Un mois ou deux s'écoulèrent. Mon homme n'allait ni mieux ni pis. Cette nuit là, je commençais à prendre mon repos, quand j'entendis dans le grenier quelqu'un qui marchait avec précautions. Puis ce furent comme des chuchotements entre plusieurs personnes. Puis un fracas de planches qu'on remue. Enfin des coups répétés d'un marteau enfonçant des pointes.
Tout cela était bien extraordinaire car il n'y avait dans ce grenier que quelques balles d'avoine, des menus fagots, mais pas une seule planche.
Je criai à haute voix :
-Qui est-ce donc qui fait tant de bruit là-haut, pour empêcher des chrétiens de dormir ?
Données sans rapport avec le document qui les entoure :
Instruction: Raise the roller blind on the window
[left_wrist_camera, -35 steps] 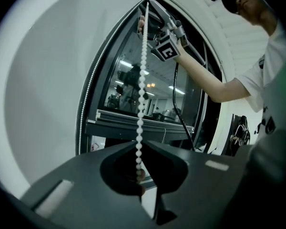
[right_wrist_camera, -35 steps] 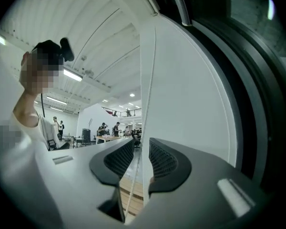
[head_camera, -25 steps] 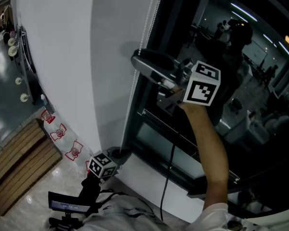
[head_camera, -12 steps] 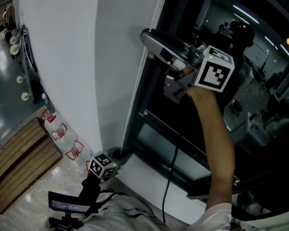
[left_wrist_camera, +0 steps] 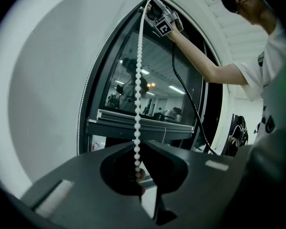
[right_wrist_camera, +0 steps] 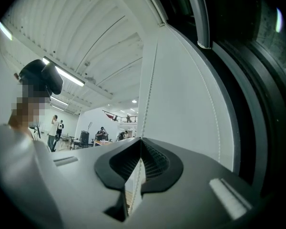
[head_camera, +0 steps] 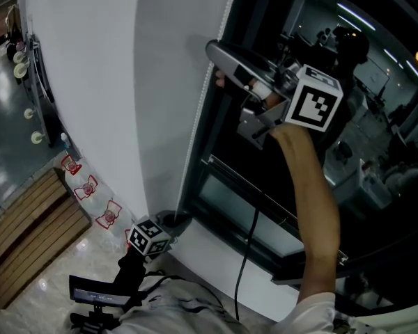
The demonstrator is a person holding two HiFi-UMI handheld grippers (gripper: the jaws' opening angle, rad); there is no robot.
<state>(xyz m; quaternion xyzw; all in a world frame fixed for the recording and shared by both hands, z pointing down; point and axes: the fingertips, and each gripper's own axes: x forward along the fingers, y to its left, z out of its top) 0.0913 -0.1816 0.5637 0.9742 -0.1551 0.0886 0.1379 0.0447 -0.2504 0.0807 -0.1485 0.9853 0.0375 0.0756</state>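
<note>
The white roller blind hangs at the left of the dark window. Its white bead chain runs down the blind's right edge. My right gripper is raised high at the chain. Its jaws have just been closing, and in the right gripper view they meet on the chain. Low down, my left gripper holds the same chain. In the left gripper view its jaws are shut on the beads, which rise to the right gripper.
A black cable hangs from the right gripper past the window's lower frame. Wooden decking and red floor marks lie below at the left. A dark device sits by the person's body.
The right gripper sits slightly higher on the chain than a second ago, and its jaws have closed onto the beads. The left gripper has stayed where it was.
</note>
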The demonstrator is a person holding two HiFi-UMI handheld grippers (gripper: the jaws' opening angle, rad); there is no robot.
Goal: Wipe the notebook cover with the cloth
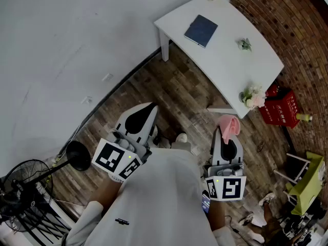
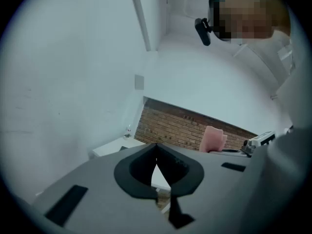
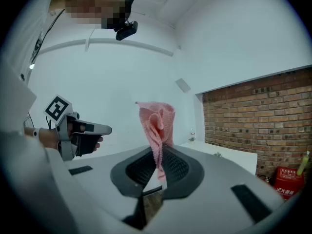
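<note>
A dark blue notebook point(image 1: 201, 30) lies flat on the white table point(image 1: 225, 60) far ahead of me. My right gripper point(image 1: 223, 132) is shut on a pink cloth point(image 1: 229, 125), which sticks up out of the jaws as a crumpled fold point(image 3: 157, 126). My left gripper point(image 1: 147, 111) is shut with nothing in it; its jaws meet at the tips point(image 2: 156, 147). Both grippers are held close to my body, well short of the table. The cloth point(image 2: 213, 139) also shows in the left gripper view.
Small flower sprigs point(image 1: 252, 96) and a little plant point(image 1: 244, 44) stand on the table. A red crate point(image 1: 280, 107) sits by the brick wall at right. A black fan point(image 1: 23, 183) stands at lower left. Wooden floor lies between me and the table.
</note>
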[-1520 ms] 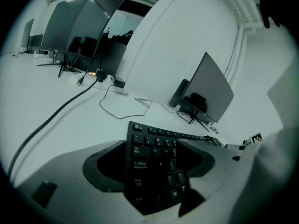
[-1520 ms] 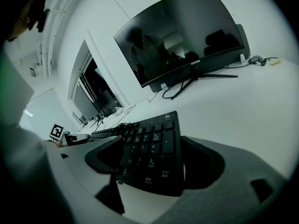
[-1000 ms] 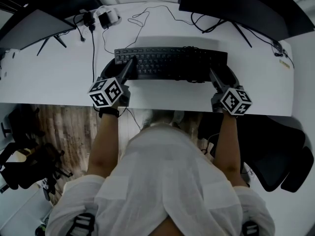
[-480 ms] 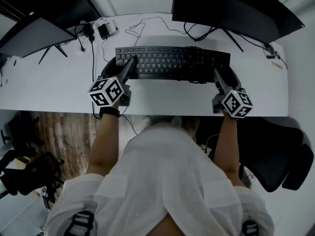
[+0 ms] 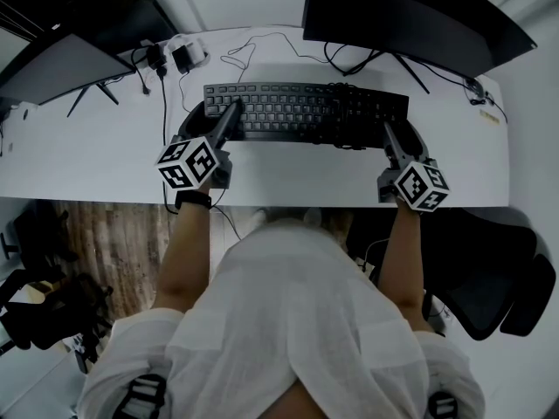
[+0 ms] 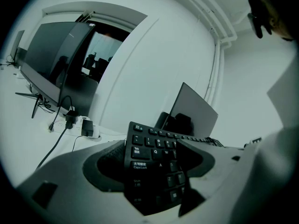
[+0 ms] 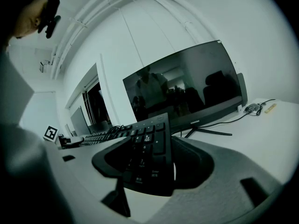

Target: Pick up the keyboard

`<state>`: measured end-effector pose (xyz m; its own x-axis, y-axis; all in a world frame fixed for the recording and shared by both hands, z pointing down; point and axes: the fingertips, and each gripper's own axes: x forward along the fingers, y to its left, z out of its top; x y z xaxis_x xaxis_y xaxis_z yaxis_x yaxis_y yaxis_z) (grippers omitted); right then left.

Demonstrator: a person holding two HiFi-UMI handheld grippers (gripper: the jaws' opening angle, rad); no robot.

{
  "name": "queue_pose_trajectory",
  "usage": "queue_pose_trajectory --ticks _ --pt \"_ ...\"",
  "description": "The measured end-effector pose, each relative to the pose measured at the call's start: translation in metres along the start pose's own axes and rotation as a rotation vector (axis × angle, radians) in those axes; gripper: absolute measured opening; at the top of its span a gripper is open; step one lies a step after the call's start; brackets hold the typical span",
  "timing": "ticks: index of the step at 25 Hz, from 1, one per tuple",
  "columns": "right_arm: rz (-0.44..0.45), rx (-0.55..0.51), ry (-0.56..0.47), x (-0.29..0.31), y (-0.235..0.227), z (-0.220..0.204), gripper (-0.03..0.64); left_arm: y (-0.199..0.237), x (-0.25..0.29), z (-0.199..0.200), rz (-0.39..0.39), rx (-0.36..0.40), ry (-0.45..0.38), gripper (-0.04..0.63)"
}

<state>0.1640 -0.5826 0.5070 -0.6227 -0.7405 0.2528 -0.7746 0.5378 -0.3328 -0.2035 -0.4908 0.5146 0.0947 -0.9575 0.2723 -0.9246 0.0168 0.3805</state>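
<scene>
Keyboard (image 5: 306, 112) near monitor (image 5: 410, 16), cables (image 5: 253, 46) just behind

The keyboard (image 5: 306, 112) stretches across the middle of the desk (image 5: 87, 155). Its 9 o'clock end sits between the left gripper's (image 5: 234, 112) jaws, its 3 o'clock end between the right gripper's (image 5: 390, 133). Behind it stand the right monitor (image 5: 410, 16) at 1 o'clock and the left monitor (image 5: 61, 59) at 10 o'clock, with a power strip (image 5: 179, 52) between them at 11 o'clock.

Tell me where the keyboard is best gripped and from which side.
At both short ends of the keyboard, coming from its near long edge and pinching top against underside: it is long, thin and flat, so one middle grip would likely let it tip.
</scene>
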Motion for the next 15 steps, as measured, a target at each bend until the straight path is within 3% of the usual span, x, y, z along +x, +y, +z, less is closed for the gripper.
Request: queue_pose_trajectory --ticks 15 --pt "-0.002 -0.009 0.002 0.0012 0.0067 0.005 0.255 0.0035 -0.0049 0.0039 0.004 -0.008 -0.011 0.336"
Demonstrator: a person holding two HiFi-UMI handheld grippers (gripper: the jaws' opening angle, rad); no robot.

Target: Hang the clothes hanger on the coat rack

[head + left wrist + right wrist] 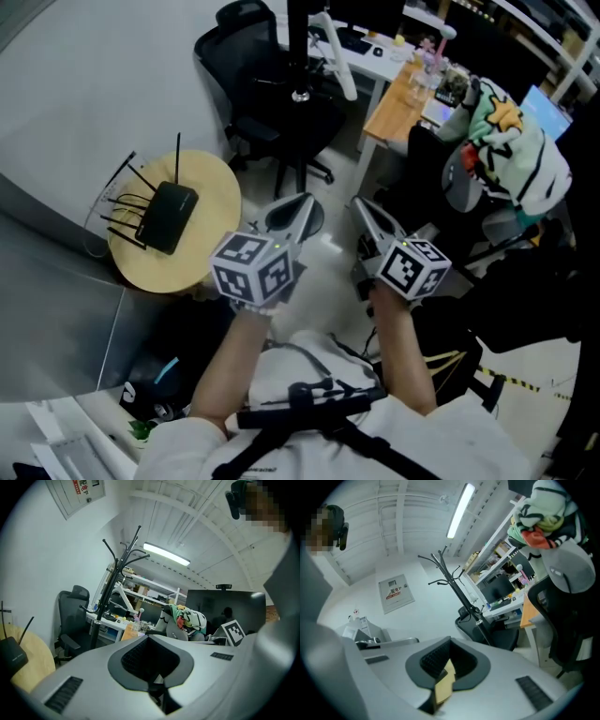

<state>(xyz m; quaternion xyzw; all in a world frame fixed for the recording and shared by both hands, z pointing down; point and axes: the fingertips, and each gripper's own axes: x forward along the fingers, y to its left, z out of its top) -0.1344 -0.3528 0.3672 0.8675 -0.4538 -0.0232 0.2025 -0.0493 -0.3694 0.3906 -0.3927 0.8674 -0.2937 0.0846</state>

Je fis ensuite le signe de la croix et j'attendis...Mais dès que j'eus parlé, le bruit cessa.
Le lendemain, j'allai à la rivière laver les draps en empruntant un étroit sentier bordé d'aulnes quand j'entendis un pas derrière moi, et aussi une respiration haletante. Je reconnu distinctement le pas de mon mari, le pas qu'il avait du temps qu'il était bien portant, quand il rentrait de sa journée dans une des fermes d'alentour.
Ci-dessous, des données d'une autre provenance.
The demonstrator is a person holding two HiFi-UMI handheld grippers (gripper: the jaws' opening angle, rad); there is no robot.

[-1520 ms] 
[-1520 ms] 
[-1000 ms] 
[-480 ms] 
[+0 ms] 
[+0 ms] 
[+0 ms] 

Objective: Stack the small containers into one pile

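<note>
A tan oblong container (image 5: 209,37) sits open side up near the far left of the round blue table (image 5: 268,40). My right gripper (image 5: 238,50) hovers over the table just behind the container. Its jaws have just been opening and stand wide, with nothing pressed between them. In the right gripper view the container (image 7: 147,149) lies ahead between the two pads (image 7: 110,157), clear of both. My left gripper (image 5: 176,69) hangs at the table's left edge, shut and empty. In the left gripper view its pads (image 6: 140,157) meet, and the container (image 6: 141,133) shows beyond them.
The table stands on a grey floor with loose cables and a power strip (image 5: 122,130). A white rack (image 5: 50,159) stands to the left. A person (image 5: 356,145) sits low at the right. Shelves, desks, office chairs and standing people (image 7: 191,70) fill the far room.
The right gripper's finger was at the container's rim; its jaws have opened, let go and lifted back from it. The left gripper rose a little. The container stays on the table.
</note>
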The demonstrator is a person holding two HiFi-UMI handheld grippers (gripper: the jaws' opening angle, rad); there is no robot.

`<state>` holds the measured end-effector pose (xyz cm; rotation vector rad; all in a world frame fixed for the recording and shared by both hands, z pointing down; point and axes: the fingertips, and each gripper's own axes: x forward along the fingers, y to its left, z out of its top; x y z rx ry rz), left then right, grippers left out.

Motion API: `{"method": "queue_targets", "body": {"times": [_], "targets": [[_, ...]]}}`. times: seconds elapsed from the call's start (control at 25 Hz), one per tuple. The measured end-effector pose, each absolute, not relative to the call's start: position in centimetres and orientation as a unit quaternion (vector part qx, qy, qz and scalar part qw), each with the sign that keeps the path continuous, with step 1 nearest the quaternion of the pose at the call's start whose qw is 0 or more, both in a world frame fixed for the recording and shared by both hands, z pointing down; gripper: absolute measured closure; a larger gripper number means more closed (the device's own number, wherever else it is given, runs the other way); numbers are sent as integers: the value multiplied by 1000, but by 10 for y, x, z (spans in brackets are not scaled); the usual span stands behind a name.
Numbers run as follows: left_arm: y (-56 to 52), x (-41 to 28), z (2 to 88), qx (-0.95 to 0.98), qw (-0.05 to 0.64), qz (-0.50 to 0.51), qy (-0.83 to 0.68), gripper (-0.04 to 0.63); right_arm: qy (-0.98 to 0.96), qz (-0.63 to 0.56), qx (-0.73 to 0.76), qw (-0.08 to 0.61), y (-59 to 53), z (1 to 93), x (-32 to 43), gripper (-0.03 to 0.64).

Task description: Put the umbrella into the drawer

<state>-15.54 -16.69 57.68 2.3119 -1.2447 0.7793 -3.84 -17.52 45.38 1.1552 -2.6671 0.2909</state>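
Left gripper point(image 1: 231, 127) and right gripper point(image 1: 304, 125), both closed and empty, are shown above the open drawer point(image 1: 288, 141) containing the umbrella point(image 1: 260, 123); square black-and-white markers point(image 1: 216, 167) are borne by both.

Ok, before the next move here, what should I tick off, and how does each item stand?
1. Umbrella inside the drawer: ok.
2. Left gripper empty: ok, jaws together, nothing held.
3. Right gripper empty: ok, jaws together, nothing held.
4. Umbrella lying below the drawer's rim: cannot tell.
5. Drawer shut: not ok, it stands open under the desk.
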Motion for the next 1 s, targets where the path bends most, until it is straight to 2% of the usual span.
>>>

Je me retournai: Personne!
Je passai ma journée au lavoir. Au retour, je n'entendis plus rien, mais le faix de linge que je portais se mit à peser sur mes épaules d'un tel poids qu'on aurait juré que la toile s'était changée en plomb. J'ai compris ce que cela signifiait. Parmi ces draps, se trouvait celui qui devait servir trois jours après à ensevelir mon pauvre homme. Car trois jours durant, les signes se succédèrent de façon presque ininterrompue. Une nuit c'était la porte qui battait avec violence, une rumeur de foule pénétrant dans la maison, des pas nombreux montant l'escalier et le redescendant. La nuit suivante, c'étaient des sonneries lointaines de cloches, une lumière brûlant d'une flamme pâle au chevet du lit puis des chants de prêtre qui s'en venaient par les champs de la direction du bourg.
Mais ce fut la dernière nuit qui fut la plus terrible. Mon mari, ne paraissant pas plus mal, m'avait défendu de veiller. Quand j'eus constaté qu'il reposait, j'essayais de m'assoupir à mon tour. Mais à ce moment-là, les cahots d'une charrette se firent entendre. C'était d'autant plus surprenant qu'aucune voie charretière ne venait jusqu’à la maison. Le cri de l'essieu mal graissé se faisait de plus en plus distinct. Je l'entendis bientôt tout contre le pignon. Je me levai sur les genoux. Dans le mur auquel s'appuyait le bois du lit, il y avait une lucarne. Je regardai par cette lucarne mais je ne vis rien que l'aire toute blanche au clair de lune et les formes noires des arbres dans les fossés des champs. L'essieu continuait pourtant de grincer et la charrette de cahoter. Elle fit le tour de la maison une fois puis une deuxième puis une troisième. Au troisième tour, un coup formidable s'abattit sur la porte. Mon mari se réveilla en sursaut :
-Qu'y-a t-il ?
Je ne sais pas.
Mais je grelottais d'épouvante. Il faut croire qu'on ne meurt pas de frayeur, puisque j'ai survécu à cette nuit là.
Mon homme trépassa le lendemain, qui était un samedi, sur le coup de dix heures.